Пораженный этим завуалированным признанием, Марсиаль едва удержался, чтобы не спросить: «Неужели тебя мучает плоть?» Он окинул критическим взглядом фигуру свояка. Ему и в голову никогда не приходило связывать с Юбером представление о похоти. Марсиаль всегда считал Юбера целомудренным, чуть ли не импотентом. Но в конце концов, почему бы и нет… Внешность иной раз обманчива. Может быть, Юбер потому и не желает воскрешать свою плоть, что его мучит какая-то заноза? Но если и мучит, то, должно быть, крохотная.
— Но в царстве божием у нас не будет желаний, — сказал Марсиаль не без порицания в голосе.
— Что ж, в этом тоже веселого мало, — мрачно отозвался Юбер.
— По-моему, ты рассуждаешь легкомысленно. Церковь учит нас — если судить по тем крохам, которые остались у меня в памяти, — что мы будем поглощены божественной любовью, заполнены ею…
— Возможно. Я этого представить не могу, но вполне возможно.
— Догматы церкви вне пределов нашего разумения, — с важностью заявил Марсиаль. — От тебя требуют одного — верить.
— Да кто этого требует, хотел бы я знать? — пронзительно завопил Юбер. — Ей-богу, ты пришел просить у меня совета, и вдруг — на тебе — читаешь мне проповедь, точно духовный наставник!
— Я думал, что у тебя убеждения потверже…
— Я не теолог! Тебе надо обратиться к священнику!.. Ты получил бы сведения из первых рук. Straight from the horse’s mouth.
— Переведи.
— Это жаргон ипподрома. Хочешь узнать о забеге — лучше всего спроси у лошади.
— Ну знаешь, и сравнения у тебя…
Раздался телефонный звонок. В квартире Юбера Лашома этому аппарату редко приходилось отдыхать. Юбер сорвался с кресла, схватил трубку.
— Слушаю, — сказал он тихим, неуверенным голосом, словно на другом конце провода таилась какая-то угроза. — Ах, это вы… — Он с облегчением вздохнул. — Ничего нового. Только то, что я вам сообщил вчера вечером. Я звонил Клодине. У нее тоже ничего. — Он стал слушать. Куда девалась его светская бойкость, веселая игривость, которые Марсиаль наблюдал в прошлый раз, когда Юбер говорил при нем по телефону. Теперь Юбер казался напряженным, даже встревоженным.
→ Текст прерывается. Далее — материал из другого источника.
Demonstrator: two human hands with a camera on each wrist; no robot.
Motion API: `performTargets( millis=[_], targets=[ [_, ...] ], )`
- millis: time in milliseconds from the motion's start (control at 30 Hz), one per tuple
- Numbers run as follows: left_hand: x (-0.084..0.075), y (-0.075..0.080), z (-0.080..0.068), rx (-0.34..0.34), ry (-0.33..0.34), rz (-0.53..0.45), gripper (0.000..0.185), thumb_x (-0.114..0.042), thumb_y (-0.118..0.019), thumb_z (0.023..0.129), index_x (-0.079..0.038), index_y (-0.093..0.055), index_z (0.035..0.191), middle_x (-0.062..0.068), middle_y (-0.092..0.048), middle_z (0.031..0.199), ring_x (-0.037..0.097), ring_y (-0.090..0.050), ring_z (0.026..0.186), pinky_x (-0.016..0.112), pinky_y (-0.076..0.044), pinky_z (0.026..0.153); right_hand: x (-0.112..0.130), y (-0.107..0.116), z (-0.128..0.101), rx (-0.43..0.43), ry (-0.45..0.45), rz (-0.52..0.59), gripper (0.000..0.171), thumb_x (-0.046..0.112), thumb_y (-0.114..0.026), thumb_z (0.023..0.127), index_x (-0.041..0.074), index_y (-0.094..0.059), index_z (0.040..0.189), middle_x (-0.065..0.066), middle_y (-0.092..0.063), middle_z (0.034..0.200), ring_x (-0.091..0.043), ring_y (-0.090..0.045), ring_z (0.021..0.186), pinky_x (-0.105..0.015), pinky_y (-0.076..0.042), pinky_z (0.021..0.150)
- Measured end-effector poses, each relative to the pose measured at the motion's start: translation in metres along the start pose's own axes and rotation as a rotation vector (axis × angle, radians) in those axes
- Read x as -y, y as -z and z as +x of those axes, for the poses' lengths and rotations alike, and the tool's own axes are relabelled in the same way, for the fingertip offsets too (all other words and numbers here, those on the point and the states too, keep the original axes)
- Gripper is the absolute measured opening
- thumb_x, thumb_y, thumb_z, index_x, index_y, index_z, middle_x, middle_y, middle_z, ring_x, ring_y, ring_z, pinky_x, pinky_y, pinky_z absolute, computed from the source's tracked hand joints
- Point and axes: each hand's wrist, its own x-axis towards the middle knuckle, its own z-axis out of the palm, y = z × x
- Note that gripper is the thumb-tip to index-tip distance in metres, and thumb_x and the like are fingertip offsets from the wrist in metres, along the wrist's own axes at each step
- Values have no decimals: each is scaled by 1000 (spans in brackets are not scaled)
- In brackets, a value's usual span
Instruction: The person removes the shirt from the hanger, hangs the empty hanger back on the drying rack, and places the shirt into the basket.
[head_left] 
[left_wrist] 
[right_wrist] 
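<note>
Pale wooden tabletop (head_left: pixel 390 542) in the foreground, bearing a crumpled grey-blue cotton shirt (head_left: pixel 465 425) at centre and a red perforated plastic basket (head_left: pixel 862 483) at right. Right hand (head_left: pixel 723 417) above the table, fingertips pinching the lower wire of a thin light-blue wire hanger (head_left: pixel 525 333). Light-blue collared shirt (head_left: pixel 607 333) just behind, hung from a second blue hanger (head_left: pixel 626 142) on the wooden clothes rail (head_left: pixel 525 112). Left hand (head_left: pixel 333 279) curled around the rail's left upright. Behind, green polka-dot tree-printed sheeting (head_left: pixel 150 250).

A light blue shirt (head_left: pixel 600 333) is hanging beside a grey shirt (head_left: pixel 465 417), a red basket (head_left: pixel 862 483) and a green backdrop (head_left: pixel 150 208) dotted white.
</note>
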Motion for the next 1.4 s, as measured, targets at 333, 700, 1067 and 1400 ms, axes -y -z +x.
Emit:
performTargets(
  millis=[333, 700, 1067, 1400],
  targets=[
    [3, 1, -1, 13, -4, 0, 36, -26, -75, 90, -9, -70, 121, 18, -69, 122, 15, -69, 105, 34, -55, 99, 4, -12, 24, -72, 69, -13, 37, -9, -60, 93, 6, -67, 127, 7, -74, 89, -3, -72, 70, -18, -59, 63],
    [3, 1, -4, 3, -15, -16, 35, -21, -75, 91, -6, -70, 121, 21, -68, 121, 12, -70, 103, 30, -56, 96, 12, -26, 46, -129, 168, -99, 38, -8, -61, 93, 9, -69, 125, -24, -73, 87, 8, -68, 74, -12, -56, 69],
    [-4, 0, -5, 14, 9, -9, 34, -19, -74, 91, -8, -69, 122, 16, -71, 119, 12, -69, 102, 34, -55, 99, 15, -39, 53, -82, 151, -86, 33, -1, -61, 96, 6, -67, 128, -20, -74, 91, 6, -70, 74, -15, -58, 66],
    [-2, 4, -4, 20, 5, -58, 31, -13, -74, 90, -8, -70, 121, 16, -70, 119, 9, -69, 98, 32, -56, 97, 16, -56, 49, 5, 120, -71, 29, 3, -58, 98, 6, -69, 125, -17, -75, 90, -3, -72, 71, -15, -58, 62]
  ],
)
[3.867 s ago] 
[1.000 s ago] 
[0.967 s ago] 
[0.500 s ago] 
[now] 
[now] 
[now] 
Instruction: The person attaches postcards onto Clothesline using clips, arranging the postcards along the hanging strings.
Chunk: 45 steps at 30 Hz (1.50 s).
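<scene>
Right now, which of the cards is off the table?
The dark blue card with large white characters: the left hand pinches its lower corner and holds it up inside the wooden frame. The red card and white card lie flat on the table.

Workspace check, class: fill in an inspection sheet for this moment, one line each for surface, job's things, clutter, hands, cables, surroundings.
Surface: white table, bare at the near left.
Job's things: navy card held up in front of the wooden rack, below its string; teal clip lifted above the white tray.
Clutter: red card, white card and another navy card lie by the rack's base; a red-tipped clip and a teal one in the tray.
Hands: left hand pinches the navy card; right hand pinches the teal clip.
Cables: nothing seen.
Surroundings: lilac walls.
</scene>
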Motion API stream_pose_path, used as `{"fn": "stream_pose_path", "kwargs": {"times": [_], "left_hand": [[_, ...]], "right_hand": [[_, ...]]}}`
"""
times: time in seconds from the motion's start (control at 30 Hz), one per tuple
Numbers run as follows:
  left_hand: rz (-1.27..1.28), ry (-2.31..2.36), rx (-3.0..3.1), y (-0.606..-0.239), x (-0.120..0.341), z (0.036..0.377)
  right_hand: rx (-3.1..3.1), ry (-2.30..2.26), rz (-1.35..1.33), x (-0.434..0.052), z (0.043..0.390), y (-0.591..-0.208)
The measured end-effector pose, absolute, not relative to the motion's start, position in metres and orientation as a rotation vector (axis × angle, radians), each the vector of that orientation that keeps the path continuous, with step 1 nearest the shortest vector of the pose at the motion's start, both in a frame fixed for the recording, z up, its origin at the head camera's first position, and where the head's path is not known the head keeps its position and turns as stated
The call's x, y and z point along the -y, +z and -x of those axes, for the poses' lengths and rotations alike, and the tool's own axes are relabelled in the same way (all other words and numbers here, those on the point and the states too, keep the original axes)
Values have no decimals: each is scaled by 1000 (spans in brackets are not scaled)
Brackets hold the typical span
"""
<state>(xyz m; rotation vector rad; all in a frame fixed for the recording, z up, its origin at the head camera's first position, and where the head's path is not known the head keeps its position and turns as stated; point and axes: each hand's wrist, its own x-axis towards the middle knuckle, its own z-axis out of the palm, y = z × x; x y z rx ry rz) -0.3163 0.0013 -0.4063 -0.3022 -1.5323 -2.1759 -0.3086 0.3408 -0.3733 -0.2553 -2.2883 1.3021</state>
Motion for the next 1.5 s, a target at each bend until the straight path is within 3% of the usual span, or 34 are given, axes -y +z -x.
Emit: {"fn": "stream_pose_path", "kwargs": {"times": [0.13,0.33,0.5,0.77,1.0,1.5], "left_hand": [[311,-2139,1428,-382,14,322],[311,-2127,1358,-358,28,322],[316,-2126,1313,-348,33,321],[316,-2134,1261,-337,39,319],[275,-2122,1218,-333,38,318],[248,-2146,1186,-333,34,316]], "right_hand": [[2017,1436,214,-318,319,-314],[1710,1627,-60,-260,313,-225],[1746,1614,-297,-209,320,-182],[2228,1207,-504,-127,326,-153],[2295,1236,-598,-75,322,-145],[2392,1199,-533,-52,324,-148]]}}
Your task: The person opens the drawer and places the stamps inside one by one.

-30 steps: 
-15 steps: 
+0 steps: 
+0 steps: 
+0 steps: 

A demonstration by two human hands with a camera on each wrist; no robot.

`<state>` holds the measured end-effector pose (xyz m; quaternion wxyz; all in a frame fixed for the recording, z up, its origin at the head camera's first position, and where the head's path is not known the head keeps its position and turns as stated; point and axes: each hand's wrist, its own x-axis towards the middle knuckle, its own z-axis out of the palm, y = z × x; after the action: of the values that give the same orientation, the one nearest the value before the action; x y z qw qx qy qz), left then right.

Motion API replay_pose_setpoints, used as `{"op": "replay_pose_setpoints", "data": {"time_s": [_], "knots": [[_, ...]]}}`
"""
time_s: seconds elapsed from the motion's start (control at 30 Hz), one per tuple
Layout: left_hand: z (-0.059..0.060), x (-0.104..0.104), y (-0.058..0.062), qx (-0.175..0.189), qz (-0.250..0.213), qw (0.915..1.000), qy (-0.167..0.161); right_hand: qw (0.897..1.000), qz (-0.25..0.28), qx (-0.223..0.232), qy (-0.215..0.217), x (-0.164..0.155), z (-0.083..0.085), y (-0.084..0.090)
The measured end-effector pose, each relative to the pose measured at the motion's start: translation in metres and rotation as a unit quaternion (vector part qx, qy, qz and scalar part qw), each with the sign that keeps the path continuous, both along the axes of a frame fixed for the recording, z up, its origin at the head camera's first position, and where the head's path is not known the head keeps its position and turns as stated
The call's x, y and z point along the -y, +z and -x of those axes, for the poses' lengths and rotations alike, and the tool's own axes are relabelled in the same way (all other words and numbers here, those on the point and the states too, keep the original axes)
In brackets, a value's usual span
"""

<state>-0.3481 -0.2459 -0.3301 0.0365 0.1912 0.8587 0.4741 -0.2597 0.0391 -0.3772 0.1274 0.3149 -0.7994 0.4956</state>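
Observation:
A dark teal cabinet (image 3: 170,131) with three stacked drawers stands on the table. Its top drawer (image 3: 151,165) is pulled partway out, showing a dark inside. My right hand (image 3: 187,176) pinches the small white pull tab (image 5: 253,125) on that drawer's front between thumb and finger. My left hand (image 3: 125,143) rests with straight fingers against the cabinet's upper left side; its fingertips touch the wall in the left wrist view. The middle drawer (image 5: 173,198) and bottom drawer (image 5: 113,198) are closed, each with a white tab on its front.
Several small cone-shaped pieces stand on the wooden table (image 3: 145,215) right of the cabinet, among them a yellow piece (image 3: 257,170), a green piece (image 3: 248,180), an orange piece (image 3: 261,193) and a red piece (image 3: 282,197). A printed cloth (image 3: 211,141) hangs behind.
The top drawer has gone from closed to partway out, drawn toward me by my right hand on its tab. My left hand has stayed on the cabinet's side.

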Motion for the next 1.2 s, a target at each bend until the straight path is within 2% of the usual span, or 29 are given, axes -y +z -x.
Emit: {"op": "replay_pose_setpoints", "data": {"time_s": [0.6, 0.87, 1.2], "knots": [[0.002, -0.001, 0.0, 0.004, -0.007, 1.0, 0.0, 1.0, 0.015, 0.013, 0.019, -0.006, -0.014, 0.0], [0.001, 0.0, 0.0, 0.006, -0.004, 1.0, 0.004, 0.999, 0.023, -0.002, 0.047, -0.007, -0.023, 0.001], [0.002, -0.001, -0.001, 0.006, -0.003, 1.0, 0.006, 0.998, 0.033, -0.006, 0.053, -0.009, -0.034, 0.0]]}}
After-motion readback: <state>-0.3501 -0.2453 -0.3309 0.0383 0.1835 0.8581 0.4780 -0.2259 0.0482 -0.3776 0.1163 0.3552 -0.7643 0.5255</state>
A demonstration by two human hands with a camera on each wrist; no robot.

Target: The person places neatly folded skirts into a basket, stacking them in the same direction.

Он понизил голос, и у Марсиаля создалось впечатление, что его присутствие явно мешает Юберу говорить с собеседником откровенно. — Вы думаете?.. — снова заговорил Юбер. — Мне кажется, пока у нас не будет неопровержимых доказательств… — Он стал слушать. Весь затрясся. — У кого? — пробормотал он в испуге. — О, господи!.. Неужели вы думаете?.. — Опять стал слушать. Сказал: — Остается выяснить, какого рода… какого рода эти документы… — Снова стал слушать. Сказал: — Да, я не один, вы угадали, я не один. Хорошо. Договорились. Я позвоню в восемь.
Он повесил трубку и мгновение постоял, наморщив лоб и глядя сумрачным взглядом. Марсиаль встал.
— Ну мне пора, — сказал он, подходя к свояку.
— Мне сейчас и вправду не до разговоров о бессмертии, — пробормотал Юбер. — У меня заботы поважнее.
— Дело настолько серьезное? Послушай, не хочешь мне довериться — тебе, конечно, виднее, но если я могу помочь…
Юбер сделал отрицательный жест.
— Нет, не можешь. Это неприятности по части… — Он отвернулся. — По части служебной… Надеюсь, все уладится, но надо запастись терпением еще на несколько дней. Итак, до воскресенья. Мы будем вас ждать, как всегда, в восемь. Что до вопросов, которые тебя волнуют… — Интонацией он как бы открыл скобку: — Счастливчик ты, право! Не иметь других тревог, кроме бессмертия души! — Он вздохнул. — Хотел бы я сейчас быть на твоем месте и размышлять на досуге о том, есть ли бог! Увы! Дела мирские бывают порой куда более докучными… Но в общем, что тебе сказать? Читай. Прочти Тейара. Прочти Пауля Тиллиха. Есть работы о новой церкви — многие вышли совсем недавно. Купи их. Но вообще, Марсиаль, я тебя просто не узнаю. Ты — воплощенная житейская проза, да-да, не спорь, до сих пор ты был самым обыкновенным обывателем — и вдруг тебя начали волновать метафизические вопросы!.. Ну что ж, тем лучше. Мы немножко отдохнем от регби.